2. **`simple_tokenize`**: 
   - Tokenizes text in `job_title` and `job_description` into individual words.


In [2]:
# Define the columns to filter from the dataset
filters = ['job_title', 'job_description']

# Function to load and clean the dataset
def get_and_clean_data():
    # Load dataset from a CSV file
    data = pd.read_csv('data/software_developer_united_states_1971_20191023_1.csv')
    
    # Keep only the specified columns (filters)
    filtered_data = data[filters]
    
    # Iterate through each column in the filters
    for column in filters:
        # Replace NaN values with an empty string
        filtered_data[column] = filtered_data[column].fillna('')
        
        # Remove punctuation except '#' and '+'
        filtered_data[column] = filtered_data[column].apply(
            lambda s: s.translate(
                str.maketrans('', '', string.punctuation.replace('#', '').replace('+', ''))
            )
        )
        
        # Convert text to lowercase
        filtered_data[column] = filtered_data[column].apply(lambda s: s.lower())
        
        # Normalize whitespace characters
        filtered_data[column] = filtered_data[column].apply(
            lambda s: s.translate(str.maketrans(string.whitespace, ' ' * len(string.whitespace), ''))
        )
    
    # Remove duplicate rows
    filtered_data = filtered_data.drop_duplicates()
    
    # Return the cleaned dataset
    return filtered_data

# Function to tokenize text in each column of the dataset
def simple_tokenize(data):
    for column in filters:
        # Split text into tokens and strip whitespace from each token
        data[column] = data[column].apply(lambda s: [x.strip() for x in s.split()])
    return data


## Display Cleaned and Tokenized Data
- Cleans and tokenizes the dataset using the defined functions.
- Displays the first 10 rows in markdown table format for easy visualization.


In [3]:
# Clean and tokenize data
data = get_and_clean_data()
data = simple_tokenize(data)

# Display the first 10 rows
print(data.head(10))


A value is trying to be set on a copy of a slice from a DataFrame.
Try using .loc[row_indexer,col_indexer] = value instead

See the caveats in the documentation: https://pandas.pydata.org/pandas-docs/stable/user_guide/indexing.html#returning-a-view-versus-a-copy
  filtered_data[column] = filtered_data[column].fillna('')
A value is trying to be set on a copy of a slice from a DataFrame.
Try using .loc[row_indexer,col_indexer] = value instead

See the caveats in the documentation: https://pandas.pydata.org/pandas-docs/stable/user_guide/indexing.html#returning-a-view-versus-a-copy
  filtered_data[column] = filtered_data[column].apply(
A value is trying to be set on a copy of a slice from a DataFrame.
Try using .loc[row_indexer,col_indexer] = value instead

See the caveats in the documentation: https://pandas.pydata.org/pandas-docs/stable/user_guide/indexing.html#returning-a-view-versus-a-copy
  filtered_data[column] = filtered_data[column].apply(lambda s: s.lower())
A value is trying to b

                                     job_title  \
0                    [sr, software, developer]   
1              [c#, lead, software, developer]   
2                [senior, software, developer]   
3                [senior, software, developer]   
4              [c#, lead, software, developer]   
5                     [software, developer, 3]   
6                   [c++, software, developer]   
7  [c++, software, developer, local, w2, only]   
8                   [software, developer, net]   
9                   [net, software, developer]   

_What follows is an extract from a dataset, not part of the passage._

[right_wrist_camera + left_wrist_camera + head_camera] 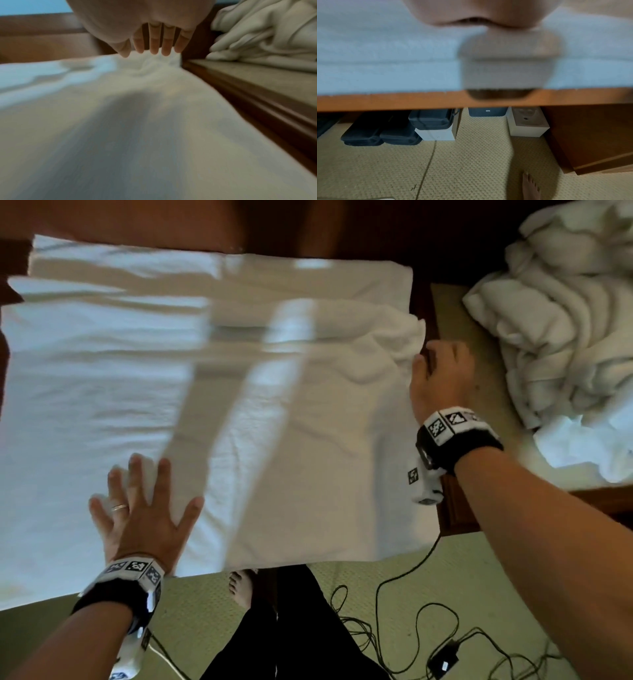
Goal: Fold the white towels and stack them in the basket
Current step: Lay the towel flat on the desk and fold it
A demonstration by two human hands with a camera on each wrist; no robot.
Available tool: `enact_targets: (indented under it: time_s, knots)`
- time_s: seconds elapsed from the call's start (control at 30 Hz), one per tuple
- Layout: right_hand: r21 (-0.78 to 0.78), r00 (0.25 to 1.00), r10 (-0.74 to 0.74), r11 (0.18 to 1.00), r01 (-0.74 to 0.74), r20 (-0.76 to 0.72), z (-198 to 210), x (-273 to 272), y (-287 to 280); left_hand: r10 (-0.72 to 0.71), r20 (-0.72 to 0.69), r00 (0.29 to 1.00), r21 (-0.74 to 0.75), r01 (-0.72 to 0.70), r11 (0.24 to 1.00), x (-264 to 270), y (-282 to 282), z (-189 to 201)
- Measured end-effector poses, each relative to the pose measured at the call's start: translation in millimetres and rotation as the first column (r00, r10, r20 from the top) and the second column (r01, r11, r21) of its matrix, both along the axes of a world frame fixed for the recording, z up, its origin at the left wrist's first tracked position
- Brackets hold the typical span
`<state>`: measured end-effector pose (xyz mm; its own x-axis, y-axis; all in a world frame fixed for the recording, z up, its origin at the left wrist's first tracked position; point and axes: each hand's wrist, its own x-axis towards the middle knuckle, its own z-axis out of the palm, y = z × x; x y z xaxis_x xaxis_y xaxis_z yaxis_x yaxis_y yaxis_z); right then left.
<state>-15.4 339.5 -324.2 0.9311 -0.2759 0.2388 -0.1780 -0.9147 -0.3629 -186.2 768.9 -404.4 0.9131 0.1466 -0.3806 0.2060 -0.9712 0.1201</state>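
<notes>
The white towel [239,392] lies spread over the tabletop [471,100], so the step in hand looks like flattening before the first fold. The unfolded pile [561,330] waits well right of the right hand [442,378], whose grip pinches the rumpled corner. The left hand [144,508] presses flat, fingers splayed. Next, the corner likely needs pulling taut. No basket shows.

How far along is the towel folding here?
Early. In hand: one large white towel lies spread over the wooden table, the left hand flat on it, the right hand at its bunched far corner. Left: a crumpled pile of white towels. No basket or folded stack shows.
</notes>
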Motion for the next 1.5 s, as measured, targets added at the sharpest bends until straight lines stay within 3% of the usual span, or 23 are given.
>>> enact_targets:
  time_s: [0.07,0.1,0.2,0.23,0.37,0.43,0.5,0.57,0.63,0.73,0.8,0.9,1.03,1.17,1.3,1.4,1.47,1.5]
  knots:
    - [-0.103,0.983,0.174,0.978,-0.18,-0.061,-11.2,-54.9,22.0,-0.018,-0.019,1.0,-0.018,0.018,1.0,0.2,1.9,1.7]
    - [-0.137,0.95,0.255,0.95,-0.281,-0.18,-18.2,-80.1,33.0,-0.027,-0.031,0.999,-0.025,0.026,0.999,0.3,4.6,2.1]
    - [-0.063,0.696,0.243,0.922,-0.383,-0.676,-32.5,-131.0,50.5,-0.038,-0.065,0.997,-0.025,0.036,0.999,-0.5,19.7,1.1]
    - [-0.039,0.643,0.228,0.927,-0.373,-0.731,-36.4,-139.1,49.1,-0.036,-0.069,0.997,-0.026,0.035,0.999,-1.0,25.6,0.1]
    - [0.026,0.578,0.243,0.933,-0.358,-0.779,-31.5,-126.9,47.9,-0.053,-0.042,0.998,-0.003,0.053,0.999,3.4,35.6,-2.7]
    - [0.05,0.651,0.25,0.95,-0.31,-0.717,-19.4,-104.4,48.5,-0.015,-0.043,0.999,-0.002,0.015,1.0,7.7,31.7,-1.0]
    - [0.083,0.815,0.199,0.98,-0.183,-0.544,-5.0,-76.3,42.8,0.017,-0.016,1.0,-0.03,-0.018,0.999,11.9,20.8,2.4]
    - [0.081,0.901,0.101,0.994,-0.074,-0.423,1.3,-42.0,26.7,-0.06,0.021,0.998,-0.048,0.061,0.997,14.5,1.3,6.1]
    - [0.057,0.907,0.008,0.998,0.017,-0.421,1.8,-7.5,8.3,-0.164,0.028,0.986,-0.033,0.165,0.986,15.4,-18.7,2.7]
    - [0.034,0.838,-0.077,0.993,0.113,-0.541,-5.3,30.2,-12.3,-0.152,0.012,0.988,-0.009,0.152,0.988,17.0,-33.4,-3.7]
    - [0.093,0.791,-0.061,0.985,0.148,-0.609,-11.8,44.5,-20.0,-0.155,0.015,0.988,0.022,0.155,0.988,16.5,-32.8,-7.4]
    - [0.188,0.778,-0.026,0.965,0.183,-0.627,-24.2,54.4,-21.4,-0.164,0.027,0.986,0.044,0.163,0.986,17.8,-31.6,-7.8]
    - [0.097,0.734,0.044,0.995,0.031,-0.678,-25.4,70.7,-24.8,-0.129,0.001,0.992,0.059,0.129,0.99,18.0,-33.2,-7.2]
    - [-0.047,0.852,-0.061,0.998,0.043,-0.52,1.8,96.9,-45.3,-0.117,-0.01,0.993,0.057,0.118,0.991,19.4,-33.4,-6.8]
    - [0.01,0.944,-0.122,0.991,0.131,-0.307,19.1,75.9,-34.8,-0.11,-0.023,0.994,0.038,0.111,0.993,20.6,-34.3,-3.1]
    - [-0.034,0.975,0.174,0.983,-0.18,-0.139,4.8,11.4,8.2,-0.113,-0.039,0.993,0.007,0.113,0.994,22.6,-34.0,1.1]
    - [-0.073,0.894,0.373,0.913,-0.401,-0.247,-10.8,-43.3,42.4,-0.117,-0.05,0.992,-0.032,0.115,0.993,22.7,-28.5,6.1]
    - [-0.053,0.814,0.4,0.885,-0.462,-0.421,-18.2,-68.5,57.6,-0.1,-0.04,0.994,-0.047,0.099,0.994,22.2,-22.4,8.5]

                                     job_description  
0  [the, chosen, sr, software, developer, will, b...  
1  [position, c#, lead, software, developer, loca...  
2  [senior, software, developer, hoboken, nj, sta...  
3  [our, client, a, multinational, publishing, an...  
4  [position, c#, lead, software, developer, loca...  
5  [responsibilities, kforce, has, a, client, see...  
6  [apply, by, emaildirect, application, at, udit...  
7  [talen

## Filter for Junior Roles
- Filters the dataset for job titles containing "junior" or "jr".
- Displays the total count and the first 10 rows of filtered results in markdown table format.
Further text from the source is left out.